• [ACTIVITY]: Give back every entry precisely as written, without any of the images.

----------------------------------------

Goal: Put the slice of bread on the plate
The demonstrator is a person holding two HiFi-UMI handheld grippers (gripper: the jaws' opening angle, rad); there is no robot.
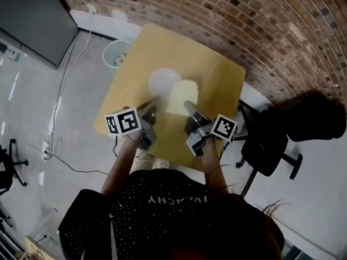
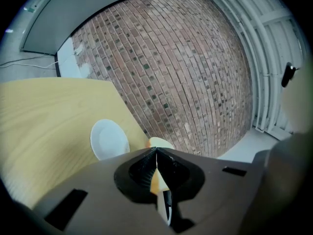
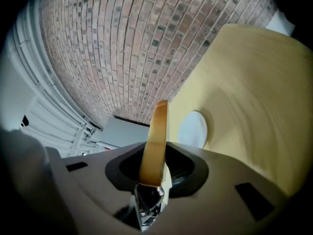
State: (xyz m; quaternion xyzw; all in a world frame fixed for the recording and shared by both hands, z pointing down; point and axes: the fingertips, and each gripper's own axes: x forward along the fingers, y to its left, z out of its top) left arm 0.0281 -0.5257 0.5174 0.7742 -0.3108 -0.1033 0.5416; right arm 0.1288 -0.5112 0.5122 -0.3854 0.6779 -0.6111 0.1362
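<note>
A pale slice of bread (image 1: pixel 182 96) hangs above the yellow table (image 1: pixel 217 80), just right of the round white plate (image 1: pixel 164 82). My right gripper (image 1: pixel 188 106) is shut on the slice's near edge. In the right gripper view the bread (image 3: pixel 156 136) stands edge-on between the jaws of the right gripper (image 3: pixel 154 173), with the plate (image 3: pixel 192 129) beyond it. My left gripper (image 1: pixel 153 103) is level with it at the plate's near side. In its own view the left gripper (image 2: pixel 156 155) has its jaws together with nothing held, and the plate (image 2: pixel 108 139) and bread (image 2: pixel 159 142) lie ahead.
A brick wall (image 1: pixel 260 31) runs behind the table. On the floor to the left are a white mesh waste basket (image 1: pixel 115 53) and cables (image 1: pixel 65 85). A black chair (image 1: pixel 271 142) is at the table's right. A dark panel (image 1: pixel 32 20) fills the upper left.
</note>
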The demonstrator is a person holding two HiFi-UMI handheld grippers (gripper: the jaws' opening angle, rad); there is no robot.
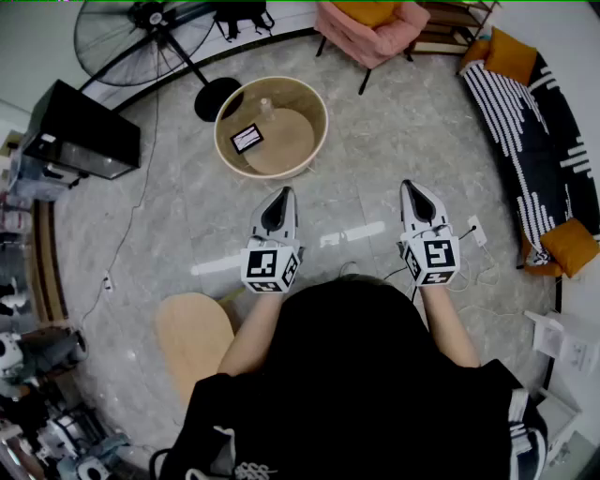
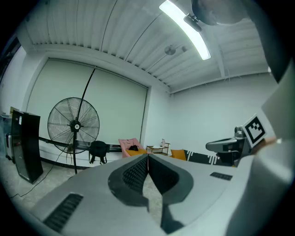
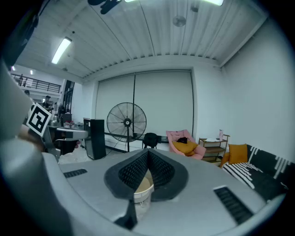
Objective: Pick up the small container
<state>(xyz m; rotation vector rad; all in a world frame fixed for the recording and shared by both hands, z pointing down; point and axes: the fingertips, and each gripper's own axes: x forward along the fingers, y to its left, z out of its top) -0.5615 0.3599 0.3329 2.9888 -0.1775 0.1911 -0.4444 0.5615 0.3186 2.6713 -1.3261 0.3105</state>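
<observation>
The only print I can find is the black-and-white square markers on each gripper's cube, and they carry no words. A black card with a white edge (image 1: 247, 138) lies in the round tan tub (image 1: 314, 141) on the floor, and nothing on it can be read from here.

The small container (image 1: 266, 106) stands upright at the tub's far side. It is pale and too small to make out further.

The left gripper (image 1: 281, 192) and the right gripper (image 1: 412, 186) are both held level and point toward the tub, well short of it. Each has its jaws closed tip to tip and holds nothing. Grey tiled floor lies between them and the tub.

Around the room there is a big floor fan (image 1: 141, 28), a black box (image 1: 80, 131), a pink chair (image 1: 370, 28) and a striped sofa (image 1: 534, 141). A white power strip (image 1: 476, 230) trails its cable just right of the right gripper.
</observation>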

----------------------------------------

• [SOLUTION]:
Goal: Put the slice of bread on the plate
The demonstrator is a person holding two HiFi-UMI handheld grippers (gripper: the jaws' opening angle, rad); there is no robot.
State: (xyz m; quaternion xyzw; all in a world frame fixed for the recording and shared by both hands, z pointing down; point and axes: the fingertips, and each gripper's own axes: x forward along the fingers, y to its left, z out of its top) left arm 0.0281 -0.5257 0.5174 0.7742 -0.3108 -0.1033 0.5416; right arm 0.1288 -0.5112 0.5122 -0.3854 0.6779 -0.6111 0.1362
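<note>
A pale slice of bread (image 1: pixel 182 96) hangs above the yellow table (image 1: pixel 217 80), just right of the round white plate (image 1: pixel 164 82). My right gripper (image 1: pixel 188 106) is shut on the slice's near edge. In the right gripper view the bread (image 3: pixel 156 136) stands edge-on between the jaws of the right gripper (image 3: pixel 154 173), with the plate (image 3: pixel 192 129) beyond it. My left gripper (image 1: pixel 153 103) is level with it at the plate's near side. In its own view the left gripper (image 2: pixel 156 155) has its jaws together with nothing held, and the plate (image 2: pixel 108 139) and bread (image 2: pixel 159 142) lie ahead.
A brick wall (image 1: pixel 260 31) runs behind the table. On the floor to the left are a white mesh waste basket (image 1: pixel 115 53) and cables (image 1: pixel 65 85). A black chair (image 1: pixel 271 142) is at the table's right. A dark panel (image 1: pixel 32 20) fills the upper left.
</note>
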The demonstrator is a person holding two HiFi-UMI handheld grippers (gripper: the jaws' opening angle, rad); there is no robot.
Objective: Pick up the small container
<state>(xyz m; rotation vector rad; all in a world frame fixed for the recording and shared by both hands, z pointing down; point and axes: the fingertips, and each gripper's own axes: x forward along the fingers, y to its left, z out of its top) -0.5615 0.3599 0.3329 2.9888 -0.1775 0.1911 -0.4444 0.5615 0.3186 2.6713 -1.3261 0.3105</state>
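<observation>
The only print I can find is the black-and-white square markers on each gripper's cube, and they carry no words. A black card with a white edge (image 1: 247, 138) lies in the round tan tub (image 1: 314, 141) on the floor, and nothing on it can be read from here.

The small container (image 1: 266, 106) stands upright at the tub's far side. It is pale and too small to make out further.

The left gripper (image 1: 281, 192) and the right gripper (image 1: 412, 186) are both held level and point toward the tub, well short of it. Each has its jaws closed tip to tip and holds nothing. Grey tiled floor lies between them and the tub.

Around the room there is a big floor fan (image 1: 141, 28), a black box (image 1: 80, 131), a pink chair (image 1: 370, 28) and a striped sofa (image 1: 534, 141). A white power strip (image 1: 476, 230) trails its cable just right of the right gripper.
</observation>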

The exercise is fully answered.